Hopefully the Lord helps the nightmare end soon.
I avoid a crowd of young women waiting in front of the homemade beauty products stall. I’m not oblivious to how one-by-one they turn to follow me with their gazes.
A few whispered comments are made, followed by the expected giggle.
I’m never unaware of the attention I get. Especially on my days off, when I wear regular street clothes—in this case, it’s a pair of jeans with a sensible beige button-down. My hair is held back in a half-bun, which is more proof of how unkempt I am lately.
Haven’t shaved in weeks, either. My beard is getting way too thick.
What I consider unkempt, however, might be considered fashionable in today’s world, and I’ve never had an issue attracting female attention.
An issue in and of itself considering I’m a priest and I’m supposed to shun it.

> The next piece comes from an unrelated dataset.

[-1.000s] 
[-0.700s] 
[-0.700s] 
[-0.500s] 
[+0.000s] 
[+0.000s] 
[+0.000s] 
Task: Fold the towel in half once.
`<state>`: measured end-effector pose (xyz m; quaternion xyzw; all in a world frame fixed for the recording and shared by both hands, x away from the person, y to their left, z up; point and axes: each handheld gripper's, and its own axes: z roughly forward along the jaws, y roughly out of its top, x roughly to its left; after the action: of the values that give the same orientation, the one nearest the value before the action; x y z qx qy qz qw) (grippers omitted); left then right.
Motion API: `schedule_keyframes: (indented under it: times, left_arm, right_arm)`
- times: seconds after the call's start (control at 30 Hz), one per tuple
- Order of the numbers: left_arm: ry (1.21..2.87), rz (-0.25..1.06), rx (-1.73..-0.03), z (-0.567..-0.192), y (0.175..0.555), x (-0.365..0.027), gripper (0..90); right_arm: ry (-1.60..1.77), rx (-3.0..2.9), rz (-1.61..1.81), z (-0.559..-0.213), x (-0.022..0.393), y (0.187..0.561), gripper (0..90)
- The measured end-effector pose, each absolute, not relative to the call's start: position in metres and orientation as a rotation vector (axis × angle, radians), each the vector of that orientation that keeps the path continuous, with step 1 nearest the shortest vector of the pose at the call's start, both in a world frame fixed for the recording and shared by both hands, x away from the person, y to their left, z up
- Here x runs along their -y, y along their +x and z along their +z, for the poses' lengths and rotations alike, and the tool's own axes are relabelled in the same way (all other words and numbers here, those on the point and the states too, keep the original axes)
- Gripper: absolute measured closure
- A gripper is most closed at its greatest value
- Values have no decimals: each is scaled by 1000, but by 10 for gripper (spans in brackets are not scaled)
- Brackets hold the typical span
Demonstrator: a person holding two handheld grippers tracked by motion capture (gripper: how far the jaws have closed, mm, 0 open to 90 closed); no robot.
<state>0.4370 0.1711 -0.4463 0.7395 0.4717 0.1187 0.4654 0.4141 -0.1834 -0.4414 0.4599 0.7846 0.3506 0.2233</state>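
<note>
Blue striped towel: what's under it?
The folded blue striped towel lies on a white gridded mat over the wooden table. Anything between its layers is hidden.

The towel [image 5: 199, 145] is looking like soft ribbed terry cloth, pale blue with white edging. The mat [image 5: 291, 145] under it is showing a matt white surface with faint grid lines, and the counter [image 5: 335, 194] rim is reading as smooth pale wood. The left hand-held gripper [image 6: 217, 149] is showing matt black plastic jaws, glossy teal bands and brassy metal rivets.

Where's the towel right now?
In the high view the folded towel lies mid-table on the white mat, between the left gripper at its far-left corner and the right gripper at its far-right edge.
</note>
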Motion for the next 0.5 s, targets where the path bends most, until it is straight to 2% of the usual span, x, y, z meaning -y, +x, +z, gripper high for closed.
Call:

A bigger problem when suddenly I’m dying for the attention of one female who might just be the bomb sent to annihilate my spiritual vocation.
Stop thinking about her. As if I could.
I approach Mr. Amos vegetable stall. Most of the food cooked by the nuns is delivered, yet my weekly trips here are routine. I bring back fresh produce for their meals and help out my mother’s old friend while at it.
Mr. Amos is currently busy charging another customer, his back toward me. I smile at the sight of his slightly hunched over form, looking forward to—
Blonde at the corner of my eye.
I stop in my tracks, heart racing.
Oh, God. I’m hallucinating her presence now. Imagining—no, hoping that every blonde woman I see turns out to be her.
Furious with my weakness, I turn to prove to myself that it’s just some random woman with the same hair color . . . but it’s not.
It’s truly her.
Walking across the street, leaving a trail of mesmerized men in her wake.
I’m flabbergasted.
At the same time, I’m relieved.
Those men are spinning to stare at her with foolish longing, their expressions stunned.
Lost.
It’s not just me who’s weak in her presence.
I watch her heading toward the corner, her light beige overcoat flaring against the back of her bare legs.
For the life of me, I don’t know what in the name of God comes over me, but suddenly I’m rushing across the street in her wake.
Past the stupefied idiots that are practically drooling after her.
One of them beats me to it, a young, brash fool in a baseball cap. She cuts him a glance. I can’t see her face, but whatever it is stops him cold and leaves him mute.
Then, Athaliah turns the corner, and whatever evil impulse has me following her kicks into overdrive.